What is expected ->
With the pictures omitted, print exactly the lines below, from the one containing "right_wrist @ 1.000" through the one containing "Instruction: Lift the", and nothing else.

Material for this task ->
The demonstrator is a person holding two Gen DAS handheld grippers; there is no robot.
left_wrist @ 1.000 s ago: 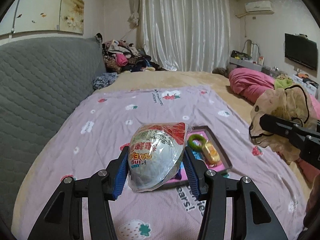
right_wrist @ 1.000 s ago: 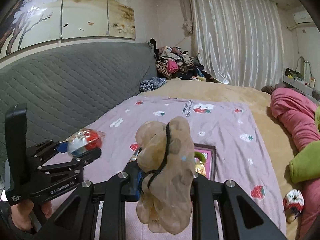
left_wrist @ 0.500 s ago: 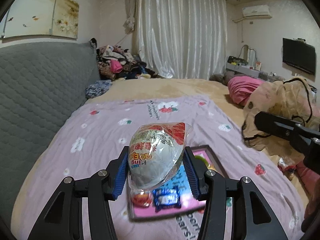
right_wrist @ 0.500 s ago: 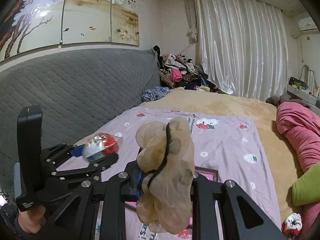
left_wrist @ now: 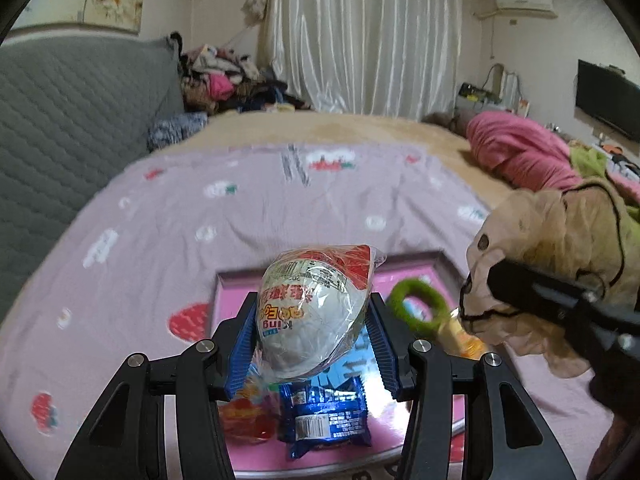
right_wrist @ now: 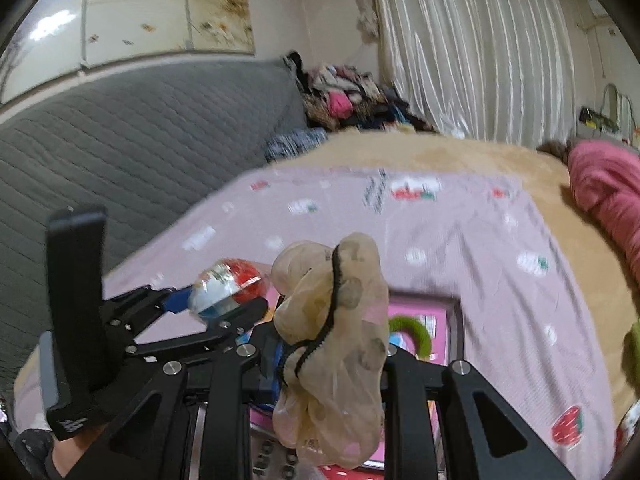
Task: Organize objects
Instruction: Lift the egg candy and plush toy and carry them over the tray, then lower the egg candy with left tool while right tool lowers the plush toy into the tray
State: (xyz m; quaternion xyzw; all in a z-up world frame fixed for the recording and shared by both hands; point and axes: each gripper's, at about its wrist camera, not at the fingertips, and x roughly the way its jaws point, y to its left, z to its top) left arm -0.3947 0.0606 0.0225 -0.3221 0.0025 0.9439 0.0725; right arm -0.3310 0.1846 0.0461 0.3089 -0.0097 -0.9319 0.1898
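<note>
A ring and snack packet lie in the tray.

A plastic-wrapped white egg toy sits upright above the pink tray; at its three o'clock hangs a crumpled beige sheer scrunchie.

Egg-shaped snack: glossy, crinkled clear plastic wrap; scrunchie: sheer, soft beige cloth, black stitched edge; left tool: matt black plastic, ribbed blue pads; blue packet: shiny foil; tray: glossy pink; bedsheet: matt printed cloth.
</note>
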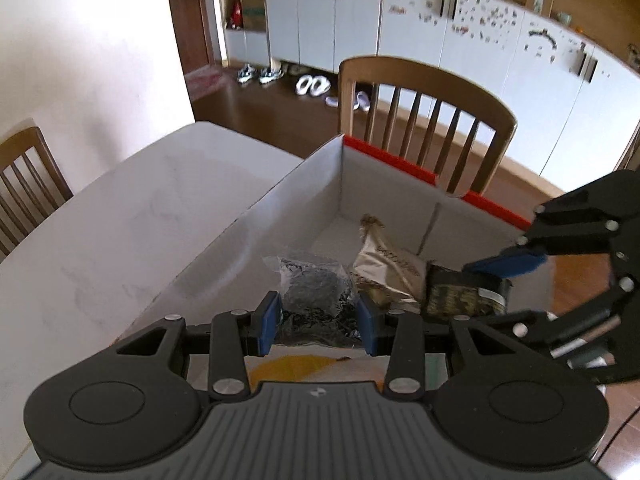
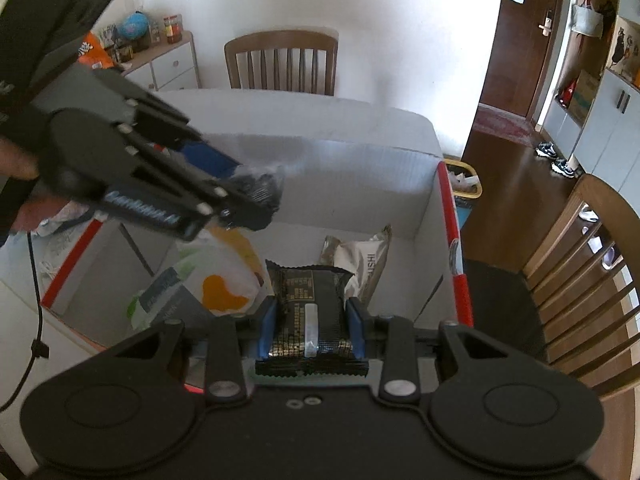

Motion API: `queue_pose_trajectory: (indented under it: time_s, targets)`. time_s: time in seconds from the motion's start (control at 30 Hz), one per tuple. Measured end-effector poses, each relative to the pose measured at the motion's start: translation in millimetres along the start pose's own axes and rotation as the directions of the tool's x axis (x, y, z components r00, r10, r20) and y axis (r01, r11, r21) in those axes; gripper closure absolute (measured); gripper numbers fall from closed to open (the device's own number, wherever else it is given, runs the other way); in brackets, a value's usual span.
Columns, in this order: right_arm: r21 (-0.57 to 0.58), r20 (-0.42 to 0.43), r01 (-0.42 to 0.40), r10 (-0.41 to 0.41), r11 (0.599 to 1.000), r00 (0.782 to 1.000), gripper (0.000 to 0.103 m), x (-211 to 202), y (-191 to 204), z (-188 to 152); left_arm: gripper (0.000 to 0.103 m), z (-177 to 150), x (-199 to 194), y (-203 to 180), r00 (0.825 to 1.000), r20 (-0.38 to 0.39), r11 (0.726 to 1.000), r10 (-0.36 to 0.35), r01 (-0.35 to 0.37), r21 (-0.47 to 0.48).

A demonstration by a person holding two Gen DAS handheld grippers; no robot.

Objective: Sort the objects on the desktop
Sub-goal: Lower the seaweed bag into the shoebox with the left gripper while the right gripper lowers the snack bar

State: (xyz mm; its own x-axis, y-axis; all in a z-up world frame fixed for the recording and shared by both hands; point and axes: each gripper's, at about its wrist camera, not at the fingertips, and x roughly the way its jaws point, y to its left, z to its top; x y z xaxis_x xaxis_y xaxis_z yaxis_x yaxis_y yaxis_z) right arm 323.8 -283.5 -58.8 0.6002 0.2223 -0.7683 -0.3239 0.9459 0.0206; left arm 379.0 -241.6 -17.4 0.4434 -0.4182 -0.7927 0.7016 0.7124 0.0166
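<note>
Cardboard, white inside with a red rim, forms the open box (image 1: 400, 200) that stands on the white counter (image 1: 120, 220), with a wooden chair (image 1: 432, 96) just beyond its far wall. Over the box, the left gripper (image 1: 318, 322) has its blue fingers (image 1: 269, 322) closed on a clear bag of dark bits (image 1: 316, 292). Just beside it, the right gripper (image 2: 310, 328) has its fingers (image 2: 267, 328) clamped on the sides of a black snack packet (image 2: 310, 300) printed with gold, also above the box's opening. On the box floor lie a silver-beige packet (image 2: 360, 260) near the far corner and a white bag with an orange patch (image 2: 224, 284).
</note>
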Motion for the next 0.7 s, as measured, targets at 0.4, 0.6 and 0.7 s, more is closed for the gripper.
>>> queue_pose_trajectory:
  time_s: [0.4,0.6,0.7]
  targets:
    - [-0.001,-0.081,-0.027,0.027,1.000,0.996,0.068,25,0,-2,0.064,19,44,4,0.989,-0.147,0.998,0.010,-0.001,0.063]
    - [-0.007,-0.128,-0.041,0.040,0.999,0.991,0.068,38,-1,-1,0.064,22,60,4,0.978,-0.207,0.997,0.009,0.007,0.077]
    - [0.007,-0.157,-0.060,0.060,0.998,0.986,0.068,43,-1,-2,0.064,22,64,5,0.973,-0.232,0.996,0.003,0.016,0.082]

Written answer ->
right_wrist @ 1.000 s ago: 
left_wrist @ 0.500 s ago: 
right_wrist @ 0.500 s ago: 
left_wrist @ now: 
right_wrist @ now: 
Task: Organize objects
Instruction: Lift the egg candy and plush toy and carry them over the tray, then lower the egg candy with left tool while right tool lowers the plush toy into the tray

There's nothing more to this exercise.